Give yourself permission to laugh so hard your stomach hurts. The mutual trust required to let your guard down and pull back the vail of well adjusted adult can only serve to build a level of emotional intimacy many would love the chance to experience.
7.Seek their Advice
It’s a heady feeling when someone asks for our advice or opinions on pretty much any matter. Let your partner know how much you value their opinions and perspective by asking for their input on an upcoming decision or just get their advice on dealing with a diffiicult situation at work.
The more you trust your partner to help in your times of struggles the more you’ll feel connected to them.
Best of all, even if they don’t know the answer or don’t have valuable advice or insight to offer you’ll feel better simply for getting the words out and expressing the feelings that are troubling you.
8. Be Incredibly Honest
Here is your chance to be vulnerable and share your secrets and fears, your most unpopular opinions.
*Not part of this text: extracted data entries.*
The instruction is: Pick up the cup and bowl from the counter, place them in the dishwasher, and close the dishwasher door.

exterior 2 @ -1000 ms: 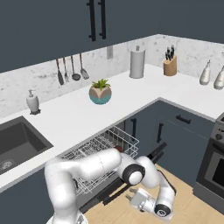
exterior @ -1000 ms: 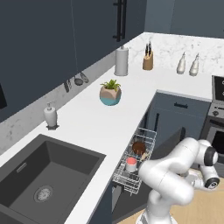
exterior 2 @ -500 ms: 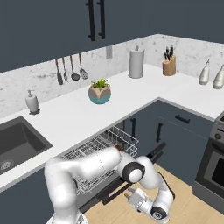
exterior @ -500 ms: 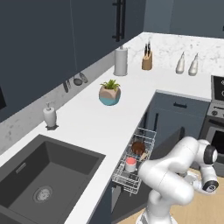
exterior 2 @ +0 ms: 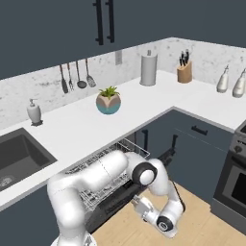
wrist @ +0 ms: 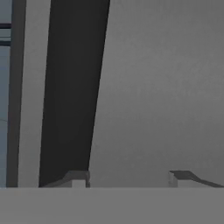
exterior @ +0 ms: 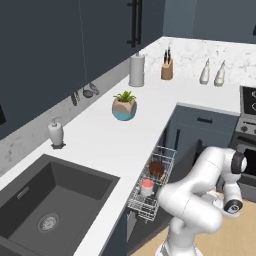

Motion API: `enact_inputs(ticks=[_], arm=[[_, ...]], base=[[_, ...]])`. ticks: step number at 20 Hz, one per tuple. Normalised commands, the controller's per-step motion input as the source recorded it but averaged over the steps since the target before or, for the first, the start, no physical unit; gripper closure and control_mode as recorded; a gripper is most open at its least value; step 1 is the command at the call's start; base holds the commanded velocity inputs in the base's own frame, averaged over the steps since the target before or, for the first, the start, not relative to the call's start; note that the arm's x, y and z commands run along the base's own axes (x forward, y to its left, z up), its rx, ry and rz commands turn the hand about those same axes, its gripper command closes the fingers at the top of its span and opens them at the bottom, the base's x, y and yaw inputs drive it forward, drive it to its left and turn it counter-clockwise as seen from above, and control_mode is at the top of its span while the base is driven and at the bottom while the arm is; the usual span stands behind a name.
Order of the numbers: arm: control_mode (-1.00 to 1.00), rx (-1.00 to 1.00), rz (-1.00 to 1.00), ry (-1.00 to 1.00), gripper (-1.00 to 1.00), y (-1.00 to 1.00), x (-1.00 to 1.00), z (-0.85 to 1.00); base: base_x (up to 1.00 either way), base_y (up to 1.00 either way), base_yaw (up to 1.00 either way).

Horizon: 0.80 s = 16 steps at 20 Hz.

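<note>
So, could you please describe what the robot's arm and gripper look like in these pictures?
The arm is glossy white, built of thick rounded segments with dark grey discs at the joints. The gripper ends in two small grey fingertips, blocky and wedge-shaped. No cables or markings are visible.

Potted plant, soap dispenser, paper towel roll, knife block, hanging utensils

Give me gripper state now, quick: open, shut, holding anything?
Gripper: open, holding nothing; the fingertips stand apart, facing a flat grey panel up close.
</note>
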Motion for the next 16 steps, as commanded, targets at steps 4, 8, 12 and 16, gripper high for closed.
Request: enact_inputs(ticks=[4, 8, 12, 16], arm=[[-1.0, -0.18, -0.14, 0.0, -1.0, 1.0, 0.71, 0.97], [-1.0, -0.19, -0.14, 0.0, -1.0, 1.0, 0.75, 0.91], [-1.0, -0.17, -0.13, 0.0, -1.0, 1.0, 0.79, 0.67], [-1.0, -0.17, -0.11, 0.01, -1.0, 1.0, 0.71, 0.27]], base=[[0.0, 0.0, 0.0], [0.0, 0.0, 0.0], [0.0, 0.0, 0.0], [0.0, 0.0, 0.0]])
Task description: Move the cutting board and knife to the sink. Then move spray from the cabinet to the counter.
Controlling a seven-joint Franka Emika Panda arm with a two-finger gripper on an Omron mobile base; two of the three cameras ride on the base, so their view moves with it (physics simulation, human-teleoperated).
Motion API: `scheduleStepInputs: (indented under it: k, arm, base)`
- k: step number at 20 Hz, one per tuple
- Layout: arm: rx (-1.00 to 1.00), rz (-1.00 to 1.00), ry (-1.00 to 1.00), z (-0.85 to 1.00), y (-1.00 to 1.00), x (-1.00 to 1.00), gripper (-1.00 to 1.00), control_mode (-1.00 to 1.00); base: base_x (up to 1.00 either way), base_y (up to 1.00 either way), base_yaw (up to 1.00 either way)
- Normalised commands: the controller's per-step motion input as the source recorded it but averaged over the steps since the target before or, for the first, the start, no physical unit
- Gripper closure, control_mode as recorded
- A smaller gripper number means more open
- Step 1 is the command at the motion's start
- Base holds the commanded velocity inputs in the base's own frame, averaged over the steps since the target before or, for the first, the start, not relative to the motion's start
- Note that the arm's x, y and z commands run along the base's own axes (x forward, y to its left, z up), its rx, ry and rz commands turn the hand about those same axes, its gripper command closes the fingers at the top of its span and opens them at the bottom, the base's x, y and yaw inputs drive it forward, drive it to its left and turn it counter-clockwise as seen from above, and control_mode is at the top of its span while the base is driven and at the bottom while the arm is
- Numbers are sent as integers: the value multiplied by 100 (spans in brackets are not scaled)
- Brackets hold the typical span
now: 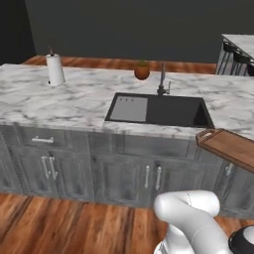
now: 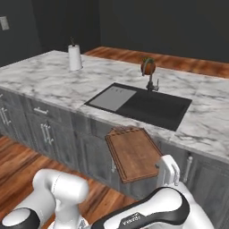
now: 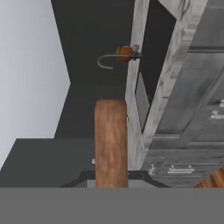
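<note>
Reddish-brown wood, the cutting board (image 2: 134,153) hangs in the air before the drawers, just short of the sink (image 2: 142,105), pinched at one end by the gripper (image 2: 168,175). It looks stiff, flat and fairly heavy, likely to lever in an end grip. Between it and the basin rises the counter (image 2: 53,80) edge; the faucet (image 2: 151,83) and a small potted plant (image 2: 148,66) stand behind, and a paper-towel roll (image 2: 74,57) well aside.

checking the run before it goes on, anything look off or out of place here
The cutting board is in the air in front of the drawers, below the counter, held by the shut pincer. Nothing is spilled or damaged.
</note>
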Motion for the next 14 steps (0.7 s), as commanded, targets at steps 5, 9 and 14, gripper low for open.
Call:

This can be scary!
Giving yourself permission to be vulnerable with your partner, as difficult as it might be, gives you the opportunity to feel safe with and close to your partner.
Letting our partner or anyone else see the parts of ourselves that we’re ashamed of, the things we’d rather keep hidden is one of the most intimate things we can do with another person.
Not only does it reaffirm that we can indeed trust that person, but it lets them know how much we trust them and encourages them to do the same.
Spend some of your time together sharing your thoughts, talking without filtering yourself. You’ll find yourself feeling closer to your partner because of it.
9. Be Each Other’s Cheerleader
It feels amazing to know people believe in you and want you to succeed. Emotionally, it’s powerful to know that you have someone fighting in your court, someone to help you get through the difficult times.
While you will always encourage each other to live the life they most want and achieve all their dreams. You can also support each other with the more mundane things as well, going to the gym and eating well.
Knowing your partner will unconditionally support all your dreams and goals no matter what can only serve to reinforce your relationship and emotional bond.
Focusing on building emotional intimacy can be critical in developing the sexual attraction a demisexual needs to be in a physically intimate relationship.
When we’re focusing on emotional intimacy, it’s important to remember our boundaries and how to enforce them. Obviously, you’ll have to step outside of your comfort zone but it should never be unbearable.
Above all, you’re building emotional intimacy because you believe they’re someone worth building that connection with. Give yourself permission to be as vulnerable and intimate as you want to be.